If you need this as presumptive method of increasing the performance of queries drastically (using a single index on GeneratedId), then maybe you can also find why the normal queries and indices (on SearchParts and CompanyId) do not give good results.

To make an non-unique integer from two columns and to implement a hash index you can also consider CHECKSUM or BINARY_CHECKSUM (https://learn.microsoft.com/en-us/sql/t-sql/functions/checksum-transact-sql):

drop table if exists #partswithcompany  
  
create table #partswithcompany  
(  
    SearchParts nvarchar(200),  
    CompanyId  int,  
    GeneratedId as checksum(SearchParts, CompanyId)  
)  
  
-- TODO: create indices  
  
insert into #partswithcompany (SearchParts, CompanyId) values  
('A5ghf7598fdmlcpghjk',1234),  
('AKLJGSA7598fdmlcpghjk',5870),  
('A5ghfJKKJGHHGghjk',9081818),  
('KHJLFFS8fdmlcpghjk',123345),  
('A5ghf7598f7GGHYUTYA',3456),  
('A5ghfJKKJGHHGghjk',9081818),  
('A5ghf7598f7GGHYUTYA',3456),  
('A5ghf7598f7GGHYUTYA',3456)  
  
select * from #partswithcompany  
  
-- sample search by Parts and Company  
  
declare @parts as nvarchar(200) = 'A5ghf7598f7GGHYUTYA'  
declare @company as int = 3456  
  
declare @generated_id int = checksum(@parts, @company)  
  
select *  
from #partswithcompany  
where GeneratedId = @generated_id  
and SearchParts = @parts  
and CompanyId = @company  




  

Answer 3

See if the next statement satisfies:

;
with N as
(
    select *, dense_rank() over (order by SearchParts, CompanyId) as n
    from #partswithcompany
)
update N
set GeneratedId = n

If you need just a query, then use and adjust the select part of above statement.

Answer 4

The simplest thing is to just use an IDENTITY field.

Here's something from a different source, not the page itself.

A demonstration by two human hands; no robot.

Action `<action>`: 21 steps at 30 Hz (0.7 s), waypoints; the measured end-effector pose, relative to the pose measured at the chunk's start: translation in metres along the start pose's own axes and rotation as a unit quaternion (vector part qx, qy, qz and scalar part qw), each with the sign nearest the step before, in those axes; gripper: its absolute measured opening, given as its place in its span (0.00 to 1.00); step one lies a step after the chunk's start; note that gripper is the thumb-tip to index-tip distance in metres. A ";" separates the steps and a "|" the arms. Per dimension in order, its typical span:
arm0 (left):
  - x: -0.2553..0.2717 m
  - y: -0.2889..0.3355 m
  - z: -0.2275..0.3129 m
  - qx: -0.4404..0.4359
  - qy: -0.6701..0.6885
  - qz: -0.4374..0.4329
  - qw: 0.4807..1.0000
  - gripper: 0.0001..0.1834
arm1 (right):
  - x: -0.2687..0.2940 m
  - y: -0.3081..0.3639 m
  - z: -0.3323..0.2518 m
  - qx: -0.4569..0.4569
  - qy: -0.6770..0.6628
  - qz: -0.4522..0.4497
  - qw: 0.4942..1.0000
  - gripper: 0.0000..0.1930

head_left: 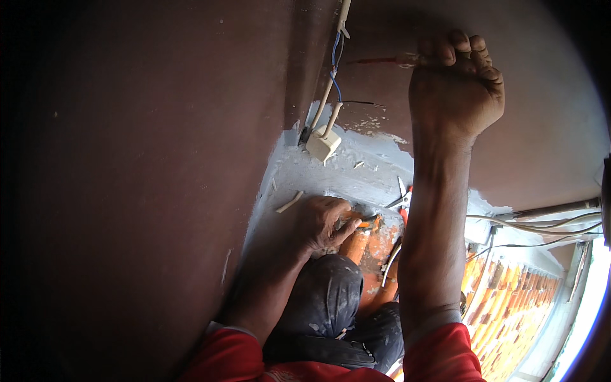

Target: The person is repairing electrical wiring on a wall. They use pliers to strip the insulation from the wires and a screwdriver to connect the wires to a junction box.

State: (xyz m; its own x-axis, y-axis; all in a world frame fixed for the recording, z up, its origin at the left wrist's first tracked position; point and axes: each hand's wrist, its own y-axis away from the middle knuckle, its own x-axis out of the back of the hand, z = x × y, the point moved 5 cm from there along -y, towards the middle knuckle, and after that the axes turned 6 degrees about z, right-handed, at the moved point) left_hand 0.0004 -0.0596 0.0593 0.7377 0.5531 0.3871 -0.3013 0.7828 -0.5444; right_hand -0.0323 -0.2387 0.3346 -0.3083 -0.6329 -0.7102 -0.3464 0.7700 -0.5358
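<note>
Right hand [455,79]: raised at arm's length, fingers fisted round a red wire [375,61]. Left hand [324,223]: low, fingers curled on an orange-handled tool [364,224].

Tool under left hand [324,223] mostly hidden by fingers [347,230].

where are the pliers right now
In the head view the pliers lie on the pale painted ledge near centre, just left of the raised right forearm and right of the left hand, below the small white box.
</note>
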 end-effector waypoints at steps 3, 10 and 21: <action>-0.002 0.001 -0.002 -0.006 0.009 0.009 1.000 0.18 | -0.001 -0.009 0.003 0.014 -0.011 0.017 1.000 0.08; -0.004 0.001 -0.004 -0.004 0.011 0.003 1.000 0.19 | 0.011 -0.017 0.015 0.021 -0.042 0.015 0.999 0.07; -0.006 0.004 -0.007 0.003 0.011 0.008 1.000 0.18 | 0.007 -0.008 0.029 -0.016 0.006 0.036 0.999 0.09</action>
State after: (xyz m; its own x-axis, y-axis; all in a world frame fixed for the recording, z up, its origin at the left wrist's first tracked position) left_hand -0.0007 -0.0615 0.0492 0.7455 0.5593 0.3625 -0.3160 0.7755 -0.5465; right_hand -0.0065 -0.2464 0.3209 -0.3447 -0.5767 -0.7407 -0.3518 0.8109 -0.4677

create table #partswithcompany
  (
  SearchParts  nvarchar(200),
  CompanyId  int,
  GeneratedId INT IDENTITY(1,1)
  )
  insert into #partswithcompany (SearchParts,CompanyId)
  values
  ('A5ghf7598fdmlcpghjk',1234),
  ('AKLJGSA7598fdmlcpghjk',5870),
  ('A5ghfJKKJGHHGghjk',9081818),
  ('KHJLFFS8fdmlcpghjk',123345),
  ('A5ghf7598f7GGHYUTYA',3456),
  ('A5ghfJKKJGHHGghjk',9081818),
   ('A5ghf7598f7GGHYUTYA',3456),
   ('A5ghf7598f7GGHYUTYA',3456)

SELECT *
FROM #partswithcompany

Answer 5

suppose today i put on database
A5ghf7598f7GGHYUTYA 3456
tomorrow
A5ghf7598f7GGHYUTYA 3456
then both must get same id
so How to do that

Viorel's solution is good for first round.

When you get new data, you first lookup if you have the existing pairs of SearchParts and CompanyID to get the ID. For entirely new rows, you use Viorel's query, adding the current max Id.